### Activity:
Give the count of lines in the records below that contain "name", with no other words.

### Raw data:
■ ■ ■

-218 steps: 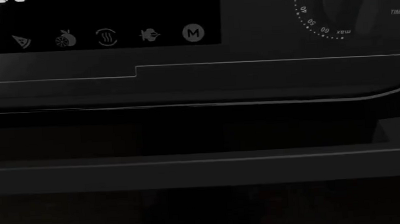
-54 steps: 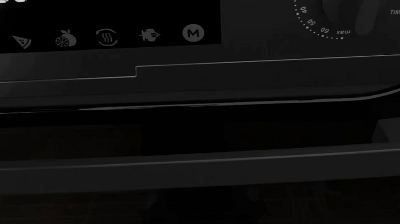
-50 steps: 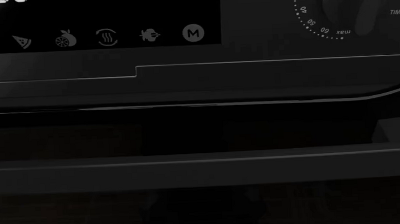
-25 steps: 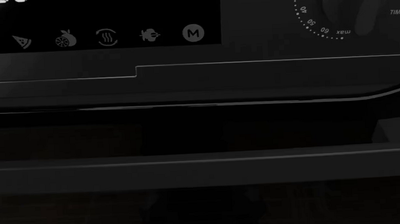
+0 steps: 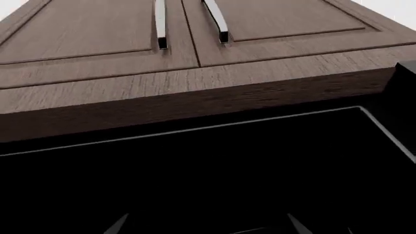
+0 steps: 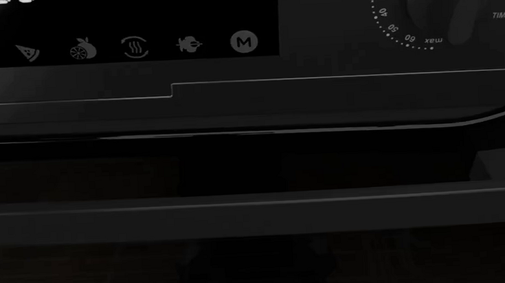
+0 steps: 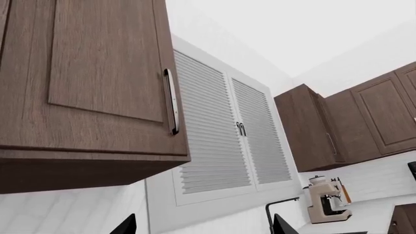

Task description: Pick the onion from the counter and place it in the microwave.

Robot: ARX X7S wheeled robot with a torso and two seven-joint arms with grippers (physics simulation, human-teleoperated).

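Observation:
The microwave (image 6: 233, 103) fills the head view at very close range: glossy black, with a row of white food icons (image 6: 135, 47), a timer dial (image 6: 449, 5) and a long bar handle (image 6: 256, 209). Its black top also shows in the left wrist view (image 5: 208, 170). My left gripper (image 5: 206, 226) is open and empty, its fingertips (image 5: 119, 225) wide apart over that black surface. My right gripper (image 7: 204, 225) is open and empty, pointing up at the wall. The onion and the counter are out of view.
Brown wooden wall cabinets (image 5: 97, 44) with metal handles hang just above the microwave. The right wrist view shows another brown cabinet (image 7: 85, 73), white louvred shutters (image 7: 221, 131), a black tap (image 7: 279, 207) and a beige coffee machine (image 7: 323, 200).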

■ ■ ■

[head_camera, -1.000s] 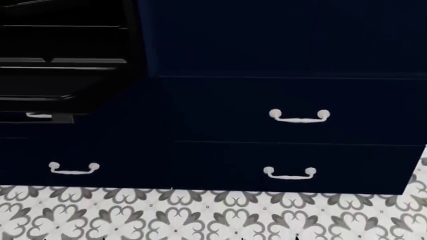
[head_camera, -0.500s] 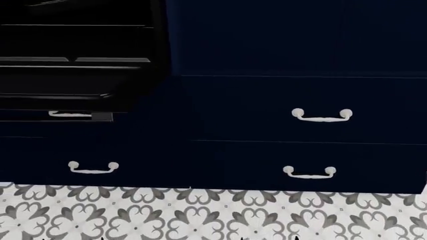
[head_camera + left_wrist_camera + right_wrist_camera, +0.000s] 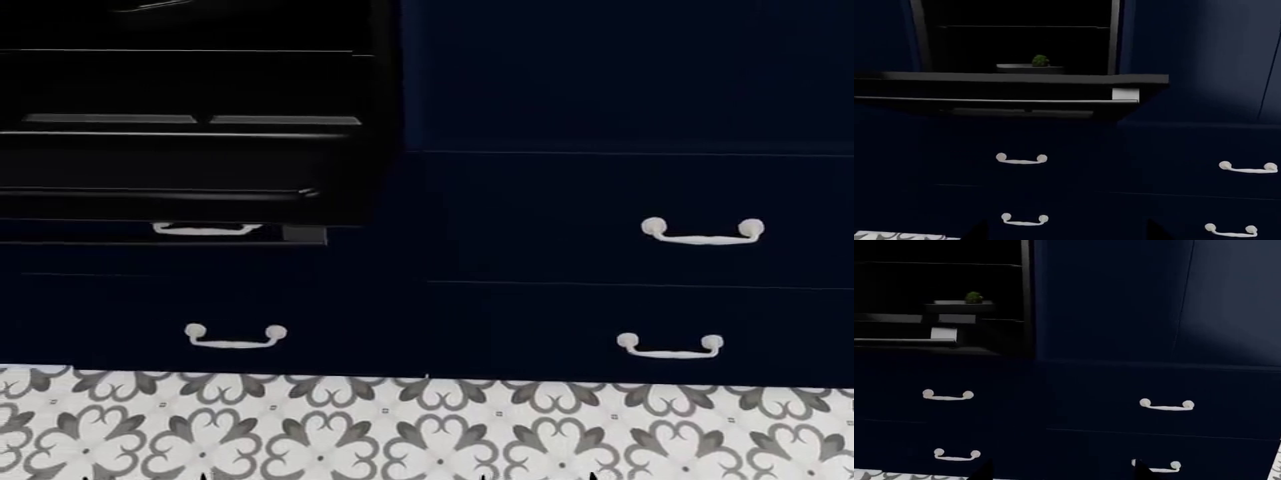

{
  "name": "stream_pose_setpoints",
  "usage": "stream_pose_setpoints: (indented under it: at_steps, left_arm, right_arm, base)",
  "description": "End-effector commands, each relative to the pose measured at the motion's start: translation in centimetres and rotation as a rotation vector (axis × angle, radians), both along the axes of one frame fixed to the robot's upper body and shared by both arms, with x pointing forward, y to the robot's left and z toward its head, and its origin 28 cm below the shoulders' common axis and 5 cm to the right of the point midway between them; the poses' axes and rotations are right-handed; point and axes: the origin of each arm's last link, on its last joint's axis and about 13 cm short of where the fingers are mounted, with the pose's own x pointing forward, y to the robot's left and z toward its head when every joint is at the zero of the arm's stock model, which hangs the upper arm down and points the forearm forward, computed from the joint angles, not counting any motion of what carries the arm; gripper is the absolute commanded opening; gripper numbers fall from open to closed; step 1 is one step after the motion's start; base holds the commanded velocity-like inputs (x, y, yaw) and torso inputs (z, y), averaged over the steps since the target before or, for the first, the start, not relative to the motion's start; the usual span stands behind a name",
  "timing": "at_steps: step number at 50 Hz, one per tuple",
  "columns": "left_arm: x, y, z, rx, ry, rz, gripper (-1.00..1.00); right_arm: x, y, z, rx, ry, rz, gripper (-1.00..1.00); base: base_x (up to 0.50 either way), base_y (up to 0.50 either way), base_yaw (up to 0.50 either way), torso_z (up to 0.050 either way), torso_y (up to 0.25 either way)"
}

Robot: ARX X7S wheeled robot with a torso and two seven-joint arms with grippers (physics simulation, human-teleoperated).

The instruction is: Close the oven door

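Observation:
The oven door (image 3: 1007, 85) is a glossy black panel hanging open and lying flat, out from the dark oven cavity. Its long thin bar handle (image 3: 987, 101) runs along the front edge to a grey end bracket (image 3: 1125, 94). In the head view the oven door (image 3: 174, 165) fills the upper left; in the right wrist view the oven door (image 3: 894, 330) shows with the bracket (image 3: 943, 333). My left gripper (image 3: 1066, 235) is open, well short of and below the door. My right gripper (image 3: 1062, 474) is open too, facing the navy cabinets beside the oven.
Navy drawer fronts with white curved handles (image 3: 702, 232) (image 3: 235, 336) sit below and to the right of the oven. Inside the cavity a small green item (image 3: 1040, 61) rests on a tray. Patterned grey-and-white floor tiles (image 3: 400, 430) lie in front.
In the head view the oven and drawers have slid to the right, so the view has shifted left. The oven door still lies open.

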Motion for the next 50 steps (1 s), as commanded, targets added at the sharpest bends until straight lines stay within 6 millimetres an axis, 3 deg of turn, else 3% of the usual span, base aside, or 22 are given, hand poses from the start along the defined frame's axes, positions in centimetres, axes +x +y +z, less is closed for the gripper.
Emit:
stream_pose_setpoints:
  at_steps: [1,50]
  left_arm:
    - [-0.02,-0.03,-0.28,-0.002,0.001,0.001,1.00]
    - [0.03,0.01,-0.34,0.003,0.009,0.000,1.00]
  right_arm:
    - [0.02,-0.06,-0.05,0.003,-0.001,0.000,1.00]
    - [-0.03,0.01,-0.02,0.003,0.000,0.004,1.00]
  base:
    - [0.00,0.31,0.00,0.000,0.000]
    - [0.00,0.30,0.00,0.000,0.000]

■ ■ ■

### Result for this exercise:
2